First off, good luck on your project, I'm sure it will be a worthwhile effort, and tiger conservation is something that I think everyone here can get behind.

Unfortunately I think you may have vastly underestimated the difficulties in getting footage of these animals in the wild. I live and work in Northern Thailand, where we do still have wild elephants, bengal tigers, etc. and have worked with the Thailand National Parks on occasion. Here's been my experience:

1. Wild Elephants. This is probably the easiest of the footage to get. I have shot them in the past (but for a client, so I don't have the rights). They have a fairly set range, but generally are only active during the twighlight to night time, making for really murky video. What is really eerie is just how damn quiet they are. You don't think a troop of elephants can sneak up on you like that, but suddenly they just pop out of the jungle! They are the only animals on your list that I've been able to capture.

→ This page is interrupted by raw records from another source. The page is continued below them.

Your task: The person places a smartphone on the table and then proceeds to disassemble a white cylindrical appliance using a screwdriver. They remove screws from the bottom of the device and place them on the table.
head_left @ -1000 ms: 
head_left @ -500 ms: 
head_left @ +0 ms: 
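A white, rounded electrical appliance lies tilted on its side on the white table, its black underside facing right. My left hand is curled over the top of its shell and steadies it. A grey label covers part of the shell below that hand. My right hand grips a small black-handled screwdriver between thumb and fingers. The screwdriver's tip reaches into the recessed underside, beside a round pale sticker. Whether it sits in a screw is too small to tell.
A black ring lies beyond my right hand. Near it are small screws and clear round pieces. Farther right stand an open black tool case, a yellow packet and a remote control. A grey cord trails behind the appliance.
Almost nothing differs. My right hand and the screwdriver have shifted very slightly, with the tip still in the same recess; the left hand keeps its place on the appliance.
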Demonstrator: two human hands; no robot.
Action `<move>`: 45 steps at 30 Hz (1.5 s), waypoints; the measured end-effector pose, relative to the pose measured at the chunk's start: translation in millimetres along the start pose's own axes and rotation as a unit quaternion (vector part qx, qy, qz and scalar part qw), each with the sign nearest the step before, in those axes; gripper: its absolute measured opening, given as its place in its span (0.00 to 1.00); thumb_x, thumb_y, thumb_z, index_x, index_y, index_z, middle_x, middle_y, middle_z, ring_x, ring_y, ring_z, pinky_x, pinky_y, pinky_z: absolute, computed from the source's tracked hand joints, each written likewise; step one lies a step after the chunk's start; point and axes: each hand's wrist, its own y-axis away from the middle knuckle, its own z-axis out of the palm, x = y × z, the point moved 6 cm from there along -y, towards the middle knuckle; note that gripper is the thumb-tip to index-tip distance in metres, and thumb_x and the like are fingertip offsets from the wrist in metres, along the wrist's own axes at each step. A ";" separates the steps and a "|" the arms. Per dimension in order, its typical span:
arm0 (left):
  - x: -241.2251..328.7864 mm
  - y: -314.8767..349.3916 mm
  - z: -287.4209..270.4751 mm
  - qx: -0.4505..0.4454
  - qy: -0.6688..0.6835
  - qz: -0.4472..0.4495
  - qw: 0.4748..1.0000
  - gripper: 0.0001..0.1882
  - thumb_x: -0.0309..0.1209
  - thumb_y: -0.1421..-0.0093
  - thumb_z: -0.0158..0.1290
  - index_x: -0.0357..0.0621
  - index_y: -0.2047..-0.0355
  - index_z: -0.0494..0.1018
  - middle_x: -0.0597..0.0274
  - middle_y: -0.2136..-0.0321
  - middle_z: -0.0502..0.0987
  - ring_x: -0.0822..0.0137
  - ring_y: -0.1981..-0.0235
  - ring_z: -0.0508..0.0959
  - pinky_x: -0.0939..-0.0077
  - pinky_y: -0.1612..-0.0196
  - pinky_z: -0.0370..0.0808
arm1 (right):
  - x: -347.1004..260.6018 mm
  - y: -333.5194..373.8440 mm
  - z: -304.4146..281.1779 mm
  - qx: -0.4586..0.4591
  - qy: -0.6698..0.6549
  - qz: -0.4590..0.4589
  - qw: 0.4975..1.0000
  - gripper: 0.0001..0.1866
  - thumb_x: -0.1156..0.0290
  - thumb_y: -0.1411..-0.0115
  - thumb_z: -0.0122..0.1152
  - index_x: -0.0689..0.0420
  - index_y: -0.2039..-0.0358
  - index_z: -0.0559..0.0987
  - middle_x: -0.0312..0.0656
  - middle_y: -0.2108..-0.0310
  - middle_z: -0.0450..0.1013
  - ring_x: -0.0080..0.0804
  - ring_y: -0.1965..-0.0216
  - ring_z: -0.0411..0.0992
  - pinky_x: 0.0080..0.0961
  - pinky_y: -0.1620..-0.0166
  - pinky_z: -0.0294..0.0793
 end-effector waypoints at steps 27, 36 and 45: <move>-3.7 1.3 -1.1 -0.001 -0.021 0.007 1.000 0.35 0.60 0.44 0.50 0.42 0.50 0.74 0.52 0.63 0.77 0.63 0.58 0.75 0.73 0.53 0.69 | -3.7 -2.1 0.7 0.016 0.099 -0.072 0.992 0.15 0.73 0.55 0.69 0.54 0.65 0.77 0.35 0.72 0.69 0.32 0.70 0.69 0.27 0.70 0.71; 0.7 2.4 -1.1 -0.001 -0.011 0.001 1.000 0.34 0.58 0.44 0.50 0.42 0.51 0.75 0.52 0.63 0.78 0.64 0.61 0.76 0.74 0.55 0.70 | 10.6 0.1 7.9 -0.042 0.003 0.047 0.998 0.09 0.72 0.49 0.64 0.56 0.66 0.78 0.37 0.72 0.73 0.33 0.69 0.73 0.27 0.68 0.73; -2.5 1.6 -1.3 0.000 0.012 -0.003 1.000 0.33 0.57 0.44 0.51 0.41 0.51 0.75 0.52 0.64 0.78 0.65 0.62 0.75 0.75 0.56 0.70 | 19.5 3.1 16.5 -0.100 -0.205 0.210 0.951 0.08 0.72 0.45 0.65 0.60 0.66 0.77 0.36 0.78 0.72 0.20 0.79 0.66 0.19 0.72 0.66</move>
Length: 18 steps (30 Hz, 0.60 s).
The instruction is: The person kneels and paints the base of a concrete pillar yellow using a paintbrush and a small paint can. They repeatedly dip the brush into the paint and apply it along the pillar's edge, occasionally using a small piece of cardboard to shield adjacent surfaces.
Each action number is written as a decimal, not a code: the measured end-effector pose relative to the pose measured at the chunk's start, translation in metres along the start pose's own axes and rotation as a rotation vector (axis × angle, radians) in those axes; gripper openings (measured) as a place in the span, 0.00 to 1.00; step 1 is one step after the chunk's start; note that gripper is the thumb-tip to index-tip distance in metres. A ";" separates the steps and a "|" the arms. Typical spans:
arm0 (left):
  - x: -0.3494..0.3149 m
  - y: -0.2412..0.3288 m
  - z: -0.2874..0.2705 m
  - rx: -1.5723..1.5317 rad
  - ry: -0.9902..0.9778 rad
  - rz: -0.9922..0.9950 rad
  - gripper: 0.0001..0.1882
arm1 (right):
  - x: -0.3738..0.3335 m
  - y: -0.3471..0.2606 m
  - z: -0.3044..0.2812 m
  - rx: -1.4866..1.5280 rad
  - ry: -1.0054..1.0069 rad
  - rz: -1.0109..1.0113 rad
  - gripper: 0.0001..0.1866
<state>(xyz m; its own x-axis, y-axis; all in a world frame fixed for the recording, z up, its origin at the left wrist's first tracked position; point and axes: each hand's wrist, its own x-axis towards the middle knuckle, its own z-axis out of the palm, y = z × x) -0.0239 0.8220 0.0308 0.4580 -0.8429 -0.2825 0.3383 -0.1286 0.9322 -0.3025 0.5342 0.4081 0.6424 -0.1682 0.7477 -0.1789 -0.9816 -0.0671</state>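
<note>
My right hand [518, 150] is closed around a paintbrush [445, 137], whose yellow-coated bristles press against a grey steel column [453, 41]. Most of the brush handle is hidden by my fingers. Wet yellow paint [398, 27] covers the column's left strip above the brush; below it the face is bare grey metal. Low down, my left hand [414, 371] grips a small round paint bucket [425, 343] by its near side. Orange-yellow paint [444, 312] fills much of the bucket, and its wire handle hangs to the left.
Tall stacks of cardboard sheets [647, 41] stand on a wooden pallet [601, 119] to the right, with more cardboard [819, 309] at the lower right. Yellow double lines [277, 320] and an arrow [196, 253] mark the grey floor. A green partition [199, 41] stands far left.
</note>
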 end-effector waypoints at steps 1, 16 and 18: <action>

2. Bengal Tigers. Almost impossible to capture in the wild. Huge range for a solitary animal. Our guide told us that you don't want to ever see a tiger in the wild, because if you are close enough to see it, it means it's hunting you! To get footage would require months in the field and a huge amount of luck.

3. Indian Rhinos. Unfortunately there are only less than 3000 of these left in all of asia. While the majority of them are in reserves, its not likely your going to find one at all.

Frankly getting images of all these animals in the wild would require a huge commitment of time and money, only practical for a large scale commercial shoot or government funded study, not the casual wildlife photographer.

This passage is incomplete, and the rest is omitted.